Девочки лет пяти, смелые Ои и Еи, быстро подхватывали слова. Старшие, почти уже девушки Гин и Сен, юноши Пу, Го, Фай и Дар вступали более робко, смущаясь своих ломких голосов. Младшим мальчишкам Ле и Ли было не до песен. Охотнее они заводили беседы с попутчиками в надежде выпросить у купцов диковинных сластей.
Узники Нижнего мира давали своим детям имена незамысловатые, напоминающие родителям о том, что они потеряли, но так не хотели забывать: небо и солнце, травы и цветы, звезды, ветер, проливные дожди и снегопады.
Не только потенциал вершителя судеб Кхора, который тоже не знал солнечного света, таился в юных душах. Величайшую силу подарили своим отпрыскам родители —маги-изгнанники: все свои мечты и надежды они посеяли в них. И семена не могли не взойти дивными ростками.
Ещё одной их радостью, знакомой с рождения, были прикосновения. Никакие другие дети так сильно не любили держаться за руки и обниматься. Особенно в этом нуждались малыши. Когда Дженна рассказывала сказки, Ои, Еи, Ле и Ли облепляли её со всех сторон, так что та не могла и двинуться.

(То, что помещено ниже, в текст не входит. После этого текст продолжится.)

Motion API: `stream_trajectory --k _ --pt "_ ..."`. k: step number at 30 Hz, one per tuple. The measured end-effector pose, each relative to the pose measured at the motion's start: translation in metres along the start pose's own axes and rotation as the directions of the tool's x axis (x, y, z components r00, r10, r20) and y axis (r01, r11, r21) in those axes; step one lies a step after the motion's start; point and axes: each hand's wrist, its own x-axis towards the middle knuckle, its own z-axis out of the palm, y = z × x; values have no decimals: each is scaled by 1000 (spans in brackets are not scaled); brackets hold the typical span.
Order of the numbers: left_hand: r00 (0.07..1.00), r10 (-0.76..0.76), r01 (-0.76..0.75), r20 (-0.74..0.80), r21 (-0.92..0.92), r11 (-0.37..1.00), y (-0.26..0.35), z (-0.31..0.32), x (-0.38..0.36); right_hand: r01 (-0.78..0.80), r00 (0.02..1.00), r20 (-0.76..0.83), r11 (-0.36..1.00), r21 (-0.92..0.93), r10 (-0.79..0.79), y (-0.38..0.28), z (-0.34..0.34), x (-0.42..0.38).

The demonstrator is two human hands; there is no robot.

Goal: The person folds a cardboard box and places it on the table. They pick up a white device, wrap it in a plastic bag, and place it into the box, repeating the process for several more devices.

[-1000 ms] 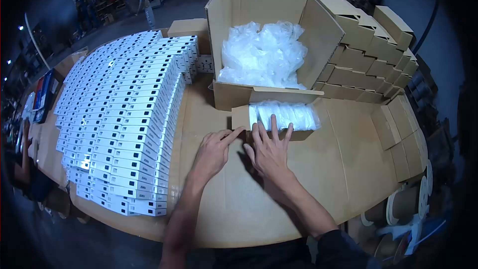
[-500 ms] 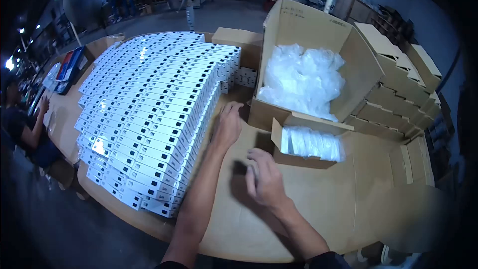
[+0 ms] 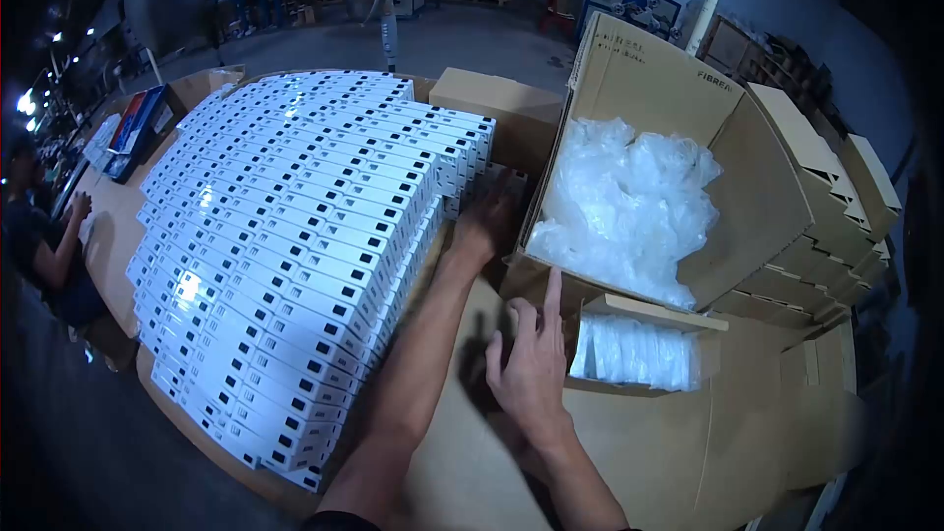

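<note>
My left hand (image 3: 489, 221) reaches into the shaded gap between the stacked white boxes (image 3: 285, 206) and the large open carton (image 3: 787, 197). Its fingers are dark and partly hidden near the far end of the stack, so I cannot make out whether they hold anything. My right hand (image 3: 531, 369) is over the table, just left of a small open cardboard box (image 3: 678, 314). Its index finger points forward, the fingers are apart and nothing is in them. Several items in clear plastic wrap (image 3: 634, 354) stand in a row inside the small box.
Crumpled clear plastic bags (image 3: 629, 206) fill part of the large carton. Folded cardboard boxes (image 3: 836, 226) are piled to the right. Behind the white stack sits a closed brown carton (image 3: 492, 93). Another person (image 3: 49, 246) is at the table's left side.
My left hand has moved farther forward into the gap beside the stack. My right hand has shifted toward the small box, and its index finger has straightened. The camera view has shifted too.
</note>
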Motion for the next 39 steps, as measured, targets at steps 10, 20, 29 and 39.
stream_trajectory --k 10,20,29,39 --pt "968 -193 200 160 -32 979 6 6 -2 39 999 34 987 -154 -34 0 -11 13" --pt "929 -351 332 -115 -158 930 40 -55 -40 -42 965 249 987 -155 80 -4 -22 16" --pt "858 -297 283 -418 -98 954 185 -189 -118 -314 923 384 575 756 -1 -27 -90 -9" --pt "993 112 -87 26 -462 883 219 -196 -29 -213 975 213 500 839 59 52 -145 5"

Замирая в тёплых объятиях, Дженна вдыхала их запах и слушала пение сердец. Получившая новый дар, иногда она с интересом подглядывала в судьбы этих созданий.
Дети Нижнего мира были потомками простых магов, не драконы, не единороги. И всё же они могли стать могучими хранителями, защитниками того мира, который изберут своим Домом. Крепко обнимая малышей, распутывая сбившиеся пряди и заплетая их в косы, Дженна чувствовала витали будущих исследователей и странников.

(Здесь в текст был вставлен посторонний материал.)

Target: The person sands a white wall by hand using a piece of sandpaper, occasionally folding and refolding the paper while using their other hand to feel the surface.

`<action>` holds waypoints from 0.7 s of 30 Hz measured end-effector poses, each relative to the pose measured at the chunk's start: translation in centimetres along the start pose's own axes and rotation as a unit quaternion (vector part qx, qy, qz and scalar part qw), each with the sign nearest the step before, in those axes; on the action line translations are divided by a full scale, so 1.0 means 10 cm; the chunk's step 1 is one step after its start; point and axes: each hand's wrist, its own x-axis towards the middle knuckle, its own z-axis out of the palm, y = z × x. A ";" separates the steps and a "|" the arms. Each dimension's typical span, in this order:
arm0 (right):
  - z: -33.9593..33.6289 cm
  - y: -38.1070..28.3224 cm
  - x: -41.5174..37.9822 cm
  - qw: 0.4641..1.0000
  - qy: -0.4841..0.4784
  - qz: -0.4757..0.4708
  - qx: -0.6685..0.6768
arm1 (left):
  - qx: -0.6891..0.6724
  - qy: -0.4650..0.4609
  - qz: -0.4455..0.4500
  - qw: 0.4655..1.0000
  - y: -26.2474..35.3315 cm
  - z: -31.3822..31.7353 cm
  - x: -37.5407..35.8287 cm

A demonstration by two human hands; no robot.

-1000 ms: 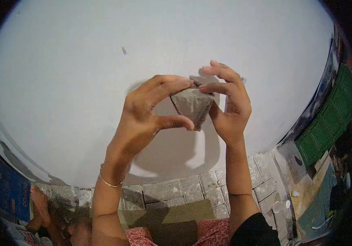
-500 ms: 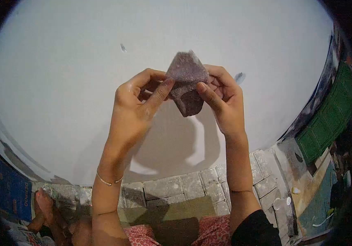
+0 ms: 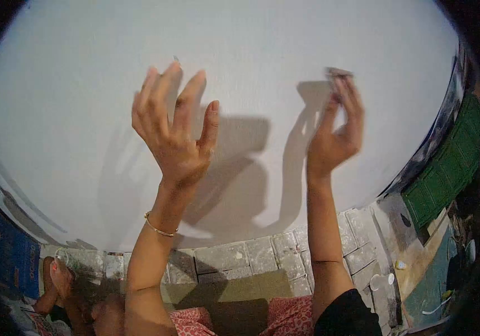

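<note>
2 hands raised in front of a big white wall (image 3: 240,45) that fills most of the view; both cast dark shadows on it, so they sit near the surface, though contact can't be told. Paving blocks (image 3: 234,257) run along the wall's base, green shutter-like panel (image 3: 447,162) at far right edge.

Left hand (image 3: 175,137) is up, palm toward the camera, fingers spread and slightly curled, empty, nothing gripped. Forearm rises near vertical from the lower frame, thin gold bangle (image 3: 159,228) on the wrist.

Right hand (image 3: 335,131) is higher and well apart from the left, wrist bent back, fingers together and pointing up. Fingertips pinch a small dark sanding pad (image 3: 338,72) at the top, seen edge-on and blurred, so its exact shape is unclear. Held flat toward the wall, probably so its face meets the plaster squarely. Pad sits just at the wall, above its own shadow.

Lower left, another person's foot (image 3: 55,274) rests on the blocks.
</note>
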 end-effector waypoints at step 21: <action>0.13 0.13 -0.33 0.994 -0.105 -0.002 -0.037 | 0.114 -0.119 -0.001 0.986 -0.04 0.02 -0.04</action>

«…О Странник, будь ночью подобен луне, а днём – подобен солнцу, познай смерть и рождение, – вспомнила хранительница слова, услышанные когда-то во сне. – Достойно пройди испытания на пути своём. И тогда ты найдёшь себя. Ты найдёшь свой истинный Дом».
Мелодия скрипки ворвалась в сознание. Пронзила сердце, словно плач матери по потерянному чаду.

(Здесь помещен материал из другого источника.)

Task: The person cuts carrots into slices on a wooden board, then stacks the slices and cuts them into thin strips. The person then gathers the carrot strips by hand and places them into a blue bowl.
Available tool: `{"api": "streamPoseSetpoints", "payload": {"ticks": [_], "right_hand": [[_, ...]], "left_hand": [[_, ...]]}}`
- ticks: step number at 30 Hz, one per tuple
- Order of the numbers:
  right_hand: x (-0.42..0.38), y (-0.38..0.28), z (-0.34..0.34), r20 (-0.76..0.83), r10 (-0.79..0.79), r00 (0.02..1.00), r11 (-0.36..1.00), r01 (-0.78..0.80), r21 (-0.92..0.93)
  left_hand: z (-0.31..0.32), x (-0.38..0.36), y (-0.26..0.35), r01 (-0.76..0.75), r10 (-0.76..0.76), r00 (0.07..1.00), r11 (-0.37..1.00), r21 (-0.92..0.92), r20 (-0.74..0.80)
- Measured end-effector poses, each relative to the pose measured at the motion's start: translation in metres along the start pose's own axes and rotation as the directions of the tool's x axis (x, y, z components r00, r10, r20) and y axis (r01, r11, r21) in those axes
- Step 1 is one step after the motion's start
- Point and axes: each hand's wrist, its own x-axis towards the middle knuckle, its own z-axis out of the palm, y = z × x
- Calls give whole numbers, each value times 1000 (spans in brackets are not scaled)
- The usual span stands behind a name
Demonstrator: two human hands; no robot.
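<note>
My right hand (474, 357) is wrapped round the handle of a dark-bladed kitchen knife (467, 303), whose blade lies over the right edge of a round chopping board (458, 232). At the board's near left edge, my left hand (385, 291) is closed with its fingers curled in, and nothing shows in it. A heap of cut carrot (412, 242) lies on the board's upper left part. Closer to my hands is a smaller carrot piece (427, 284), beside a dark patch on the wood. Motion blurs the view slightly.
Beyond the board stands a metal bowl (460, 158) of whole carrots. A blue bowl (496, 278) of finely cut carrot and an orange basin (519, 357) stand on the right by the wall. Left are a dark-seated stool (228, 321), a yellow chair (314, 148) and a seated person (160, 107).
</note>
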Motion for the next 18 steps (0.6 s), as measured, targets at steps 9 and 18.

«Свой истинный Дом, – услышала Дженна собственной и одновременно какой-то чужой голос. – Слушай внимательно. Время почти истекло! Слушай и запоминай. Твои истории… Твои сказки… Когда будешь писать последнюю из них… Одному из своих героев ты должна сохранить память. Это больно! Но кто-то должен помнить…»
– Помнить о чем? – прошептала Дженна, не различая уже, где явь, а где сон.
– Любимая, что ты говоришь? – прозвучал во мгле видения низкий голос Сайрона. – Очнись…
Девушка всхлипнула и распахнула глаза. Все вокруг спали. Никакой скрипки не было слышно и в помине. Лишь тихое сопение, говор речных волн и редкие крики, пронизывающие ночные джунгли, отдавались в ночи.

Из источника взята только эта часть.